Dans ce contexte, il est maintenant temps de définitivement sortir de la phase de gestion de crise des dispositifs pour enfin parvenir à une phase pleinement opérationnelle, à la hauteur des enjeux et des besoins constatés sur le terrain. À cet effet, je propose d'accroître significativement les financements mobilisés, non seulement pour l'acquisition de matériels spécialisés, mais également pour les coûts de fonctionnement et de maintenance supportés par les communes. Ce financement supplémentaire pourrait s'appuyer sur la mise en place d'une taxe additionnelle sur la taxe de séjour, susceptible de rapporter entre 2,5 et 5 millions d'euros par an, pour un coût entre 25 et 50 centimes d'euro par nuitée dans un hôtel quatre étoiles.

Enfin, je souhaite vous alerter avec gravité sur trois risques majeurs concernant les sargasses à l'avenir. Le premier est celui d'un scandale sanitaire si rien n'est fait rapidement pour adapter aux conditions réelles sur le terrain les mesures de protection des travailleurs impliqués dans la collecte des sargasses. Les prescriptions actuelles ne sont en effet pas mises en œuvre en raison de la difficulté de faire porter des gants, des bottes et des demi-masques filtrants anti-gaz, ou encore une cagoule à ventilation assistée aux travailleurs chargés de ramasser les algues.

Le deuxième risque est celui d'un scandale environnemental si rien n'est fait rapidement pour améliorer les pratiques de stockage, avec des aménagements adéquats pour prévenir la contamination des sols et des eaux souterraines en arsenic. Je vous alerte sur la faiblesse des sites actuels de stockage, des terrains nus sans aménagement particulier, parfois sur des terrains privés, voire des espaces naturels tout près de la mangrove, très souvent dans des conditions improvisées, dans l'urgence.

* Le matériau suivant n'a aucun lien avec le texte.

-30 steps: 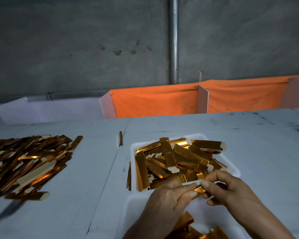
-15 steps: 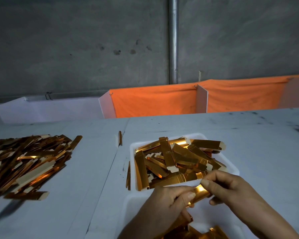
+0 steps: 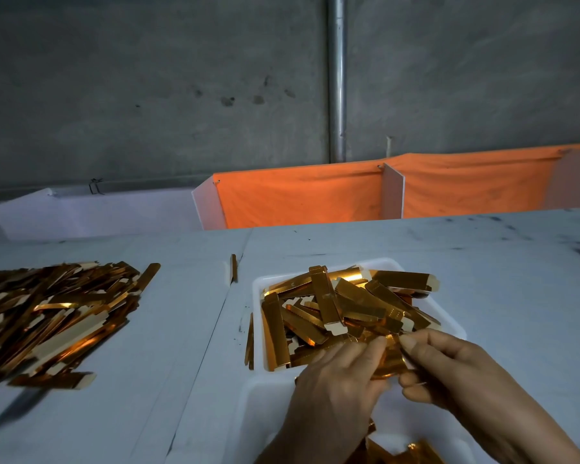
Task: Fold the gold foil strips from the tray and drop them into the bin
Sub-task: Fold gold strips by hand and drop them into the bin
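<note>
A white tray in the middle of the table holds a heap of gold foil strips. Just in front of it, my left hand and my right hand pinch one gold strip between them, each on one end. Below the hands a white bin holds a few folded gold pieces at the bottom edge of the frame. My wrists hide most of the bin's inside.
A large loose pile of gold strips lies on the table at the left. One strip stands in the seam between two table panels. Two strips lean against the tray's left side. Orange cloth dividers line the far edge.
Both hands have shifted slightly up toward the tray's front edge with the strip between them; the strip now looks bent and shorter between the fingers.
</note>
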Available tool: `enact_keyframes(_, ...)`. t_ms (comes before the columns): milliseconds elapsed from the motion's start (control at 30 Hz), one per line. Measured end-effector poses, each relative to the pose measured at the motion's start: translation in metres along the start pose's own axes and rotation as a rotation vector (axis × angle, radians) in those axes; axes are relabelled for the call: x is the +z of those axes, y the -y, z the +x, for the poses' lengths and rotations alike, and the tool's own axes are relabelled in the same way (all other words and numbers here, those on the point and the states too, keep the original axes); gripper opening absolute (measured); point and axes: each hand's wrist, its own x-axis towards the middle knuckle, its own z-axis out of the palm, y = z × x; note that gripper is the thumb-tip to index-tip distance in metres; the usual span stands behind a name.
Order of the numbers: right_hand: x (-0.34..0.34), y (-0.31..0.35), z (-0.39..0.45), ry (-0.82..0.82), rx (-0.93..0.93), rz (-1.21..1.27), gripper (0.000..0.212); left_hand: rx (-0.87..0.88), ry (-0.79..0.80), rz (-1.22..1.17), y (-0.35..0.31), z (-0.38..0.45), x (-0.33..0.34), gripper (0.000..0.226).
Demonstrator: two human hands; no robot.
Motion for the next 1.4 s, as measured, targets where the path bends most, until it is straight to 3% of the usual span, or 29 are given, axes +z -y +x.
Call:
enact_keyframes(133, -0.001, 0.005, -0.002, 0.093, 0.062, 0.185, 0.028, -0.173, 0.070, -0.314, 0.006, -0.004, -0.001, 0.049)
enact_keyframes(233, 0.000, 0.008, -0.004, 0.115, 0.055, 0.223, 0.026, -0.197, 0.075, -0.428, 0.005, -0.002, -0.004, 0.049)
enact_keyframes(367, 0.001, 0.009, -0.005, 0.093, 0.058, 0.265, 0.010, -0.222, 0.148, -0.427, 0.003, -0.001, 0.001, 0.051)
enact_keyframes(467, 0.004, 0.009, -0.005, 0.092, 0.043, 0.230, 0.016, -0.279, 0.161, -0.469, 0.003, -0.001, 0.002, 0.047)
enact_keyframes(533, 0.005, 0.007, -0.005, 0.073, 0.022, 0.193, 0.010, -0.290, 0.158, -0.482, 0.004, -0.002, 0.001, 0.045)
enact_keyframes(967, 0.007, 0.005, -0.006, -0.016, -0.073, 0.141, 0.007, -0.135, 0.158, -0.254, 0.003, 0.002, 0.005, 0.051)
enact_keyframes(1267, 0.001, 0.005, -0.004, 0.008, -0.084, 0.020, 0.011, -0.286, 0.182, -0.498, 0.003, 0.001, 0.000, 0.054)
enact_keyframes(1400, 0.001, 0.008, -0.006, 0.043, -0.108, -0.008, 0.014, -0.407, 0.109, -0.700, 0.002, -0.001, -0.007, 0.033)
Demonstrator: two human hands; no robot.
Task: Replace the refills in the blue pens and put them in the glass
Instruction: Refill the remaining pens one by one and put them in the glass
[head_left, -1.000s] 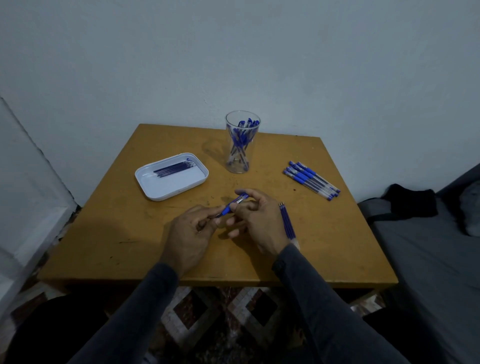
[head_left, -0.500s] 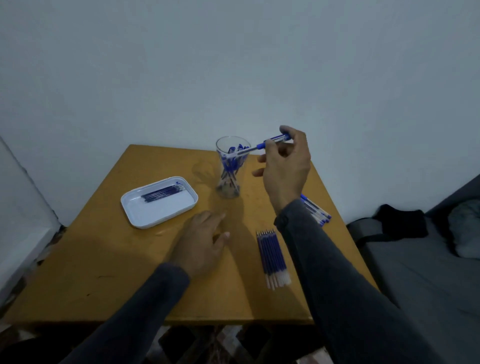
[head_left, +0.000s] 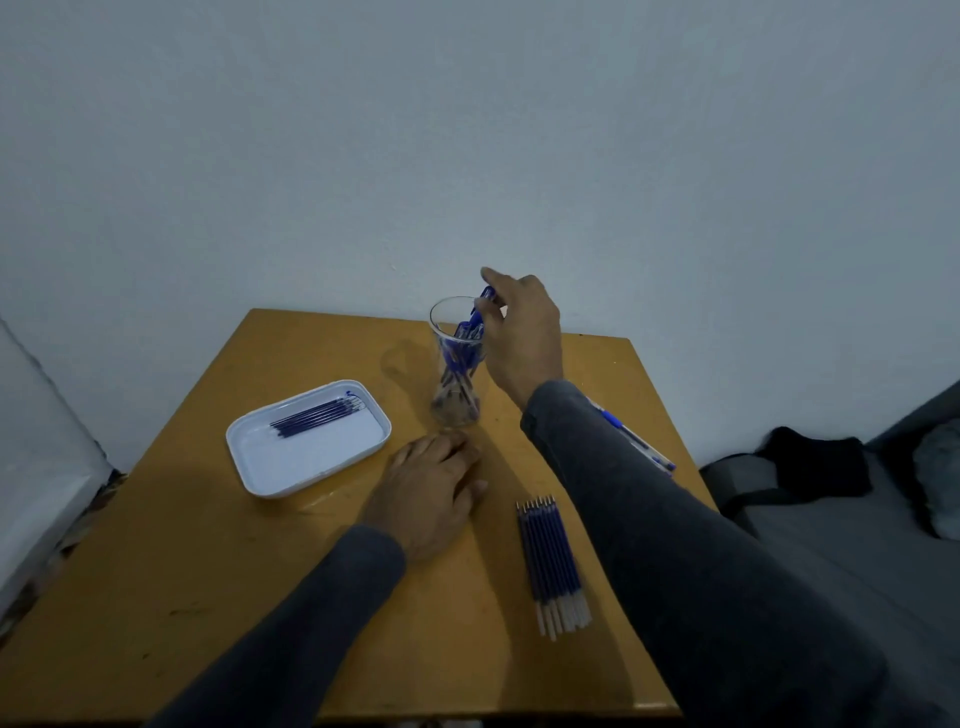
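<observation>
A clear glass (head_left: 451, 358) holding several blue pens stands at the back of the wooden table (head_left: 208, 545). My right hand (head_left: 519, 338) is at the glass's rim and pinches a blue pen (head_left: 482, 304) whose lower end is inside the glass. My left hand (head_left: 426, 488) rests flat on the table in front of the glass. A bundle of blue refills (head_left: 553, 561) lies to the right of my left hand. More blue pens (head_left: 636, 441) lie at the right edge, partly hidden by my right sleeve.
A white tray (head_left: 260, 467) with several dark refills (head_left: 317, 415) sits on the table's left side. A grey wall is directly behind the table. A grey bed with a black cloth (head_left: 815, 462) is to the right.
My right hand carried the pen from the table's middle up to the glass and lowered its tip into it. My left hand let go and settled flat on the table.
</observation>
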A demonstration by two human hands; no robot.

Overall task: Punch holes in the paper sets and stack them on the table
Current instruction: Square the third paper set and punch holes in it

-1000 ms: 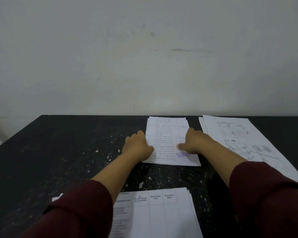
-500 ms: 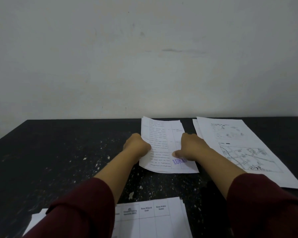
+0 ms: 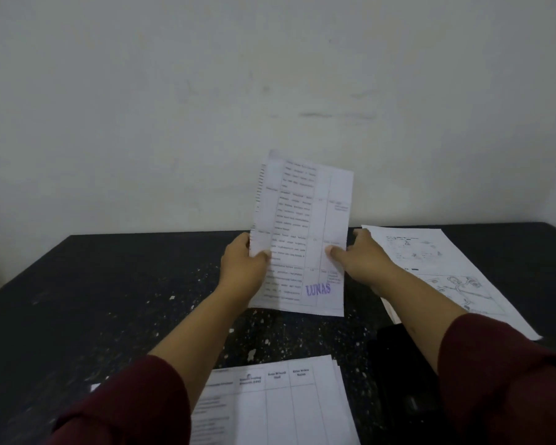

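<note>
A paper set (image 3: 305,226) with a printed table and a purple "LUNAS" stamp is lifted off the black table (image 3: 109,300), tilted up towards me. My left hand (image 3: 243,263) pinches its left edge and my right hand (image 3: 360,255) grips its right edge. A dark object that looks like a hole punch (image 3: 402,364) lies low on the table under my right forearm, partly hidden.
A second paper set with a table (image 3: 286,403) lies at the near edge between my arms. A stack of sheets with drawings (image 3: 443,271) lies on the right. A pale wall stands right behind the table's far edge.
The stamped paper set lay flat under both hands a second ago. Both hands have closed on its edges and raised it off the table, tilting it upright.
</note>
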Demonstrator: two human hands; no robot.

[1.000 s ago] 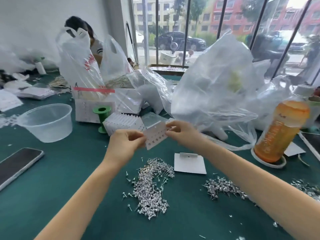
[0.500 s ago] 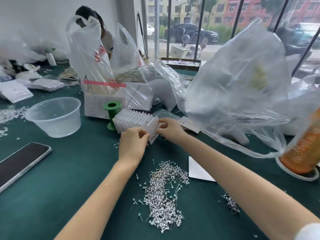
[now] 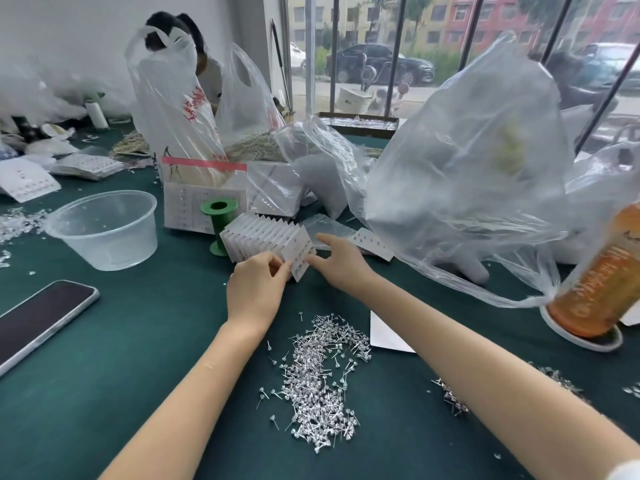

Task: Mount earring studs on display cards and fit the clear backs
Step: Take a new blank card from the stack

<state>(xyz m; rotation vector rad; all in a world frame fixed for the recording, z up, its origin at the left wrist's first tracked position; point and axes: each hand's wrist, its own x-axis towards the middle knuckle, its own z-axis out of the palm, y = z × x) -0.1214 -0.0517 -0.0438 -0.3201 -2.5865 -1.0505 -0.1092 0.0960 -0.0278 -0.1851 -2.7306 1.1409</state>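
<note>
A white display card point(image 3: 300, 258) with small holes leans against the near end of a row of standing cards point(image 3: 263, 235) on the green table. My left hand point(image 3: 258, 289) pinches the card's near left edge. My right hand point(image 3: 337, 263) touches its right side, fingers spread and fairly straight. A pile of silver earring studs point(image 3: 320, 379) lies nearer me between my forearms. A smaller stud heap point(image 3: 452, 396) shows under my right arm. A blank white card point(image 3: 388, 334) lies flat, partly hidden by that arm.
A clear plastic bowl point(image 3: 104, 228) and a phone point(image 3: 38, 320) sit to the left. A green spool point(image 3: 219, 223) stands behind the card row. Large clear bags point(image 3: 467, 188) crowd the back and right. An orange bottle point(image 3: 595, 289) stands at right. Another person sits at the far end.
Both hands carried the card from mid-air away from me and set it against the end of the card row. The view shifted forward and left.
</note>
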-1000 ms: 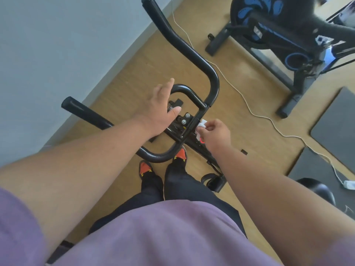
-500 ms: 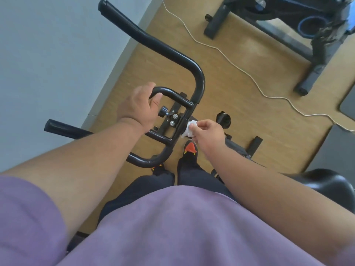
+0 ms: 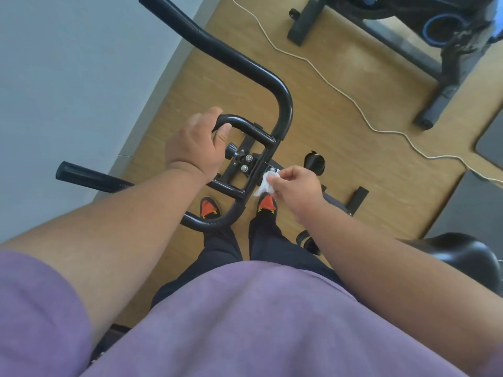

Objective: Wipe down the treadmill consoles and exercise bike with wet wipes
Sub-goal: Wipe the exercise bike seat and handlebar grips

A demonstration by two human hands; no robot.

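Left hand (image 3: 194, 144) curled; right hand (image 3: 295, 187) pinching

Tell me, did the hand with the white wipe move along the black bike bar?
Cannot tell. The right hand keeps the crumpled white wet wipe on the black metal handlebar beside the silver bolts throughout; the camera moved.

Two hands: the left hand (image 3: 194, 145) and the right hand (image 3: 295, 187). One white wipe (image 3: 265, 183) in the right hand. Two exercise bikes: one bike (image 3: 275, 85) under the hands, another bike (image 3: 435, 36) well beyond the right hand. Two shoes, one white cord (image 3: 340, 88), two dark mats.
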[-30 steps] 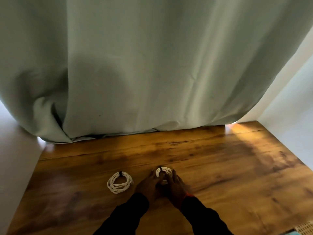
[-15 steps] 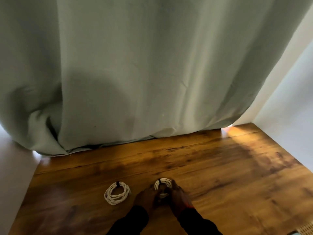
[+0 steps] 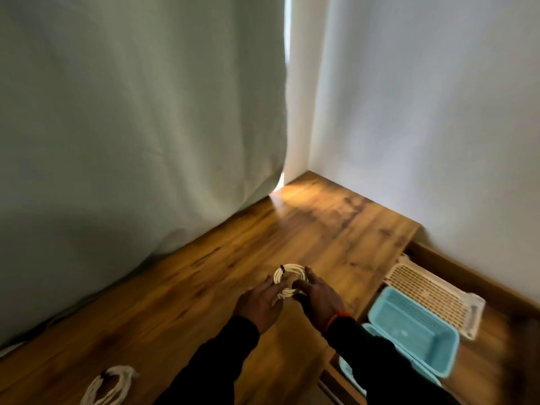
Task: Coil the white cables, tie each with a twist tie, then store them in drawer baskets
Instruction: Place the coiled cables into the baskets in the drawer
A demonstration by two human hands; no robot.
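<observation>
A small white coiled cable (image 3: 287, 274) with a black twist tie at its upper left is held over the wooden table (image 3: 204, 287). My left hand (image 3: 258, 305) grips its near left side and my right hand (image 3: 318, 296) pinches its right side. A second tied white coil (image 3: 109, 385) lies on the table at the lower left. To the right, below the table edge, an open drawer holds a turquoise basket (image 3: 415, 331) and a white perforated basket (image 3: 432, 296).
A pale green curtain (image 3: 140, 127) hangs down onto the back of the table. White walls (image 3: 438, 112) close the right corner. Another turquoise basket's rim (image 3: 350, 375) shows under my right sleeve.
The view has swung to the right, bringing the drawer and its baskets into sight. Both hands carried the small coil rightwards, and the other coil now lies far to the lower left.
</observation>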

Le troisième risque est un scandale économique, dans la mesure où l'hydrogène sulfuré entraîne une dégradation du matériel électrique et électroménager, auquel il faut ajouter la dévalorisation significative des biens immobiliers, du fait des nuisances dues aux sargasses. C'est la raison pour laquelle j'invite le gouvernement à mener une réflexion sur la définition d'un cadre juridique et financier pour indemniser les victimes des dommages matériels causés par les sargasses.

Madame la ministre, vous l'aurez compris, la situation en Martinique et en Guadeloupe nécessite une réponse forte, coordonnée et durable de la part de l'État. Nous devons accroître notre mobilisation, intensifier nos efforts de prévention, de recherche et de réparation et adapter nos dispositifs aux réalités locales. Les enjeux sont trop importants pour que nous restions inactifs. Permettez-moi de conclure par une citation d'Aimé Césaire qui résume l'essence de notre devoir : « Une civilisation qui s'avère incapable de résoudre les problèmes que suscite son fonctionnement est une civilisation décadente. Une civilisation qui choisit de fermer les yeux à ses problèmes les plus cruciaux est une civilisation atteinte. Une civilisation qui ruse avec ses principes est une civilisation moribonde ».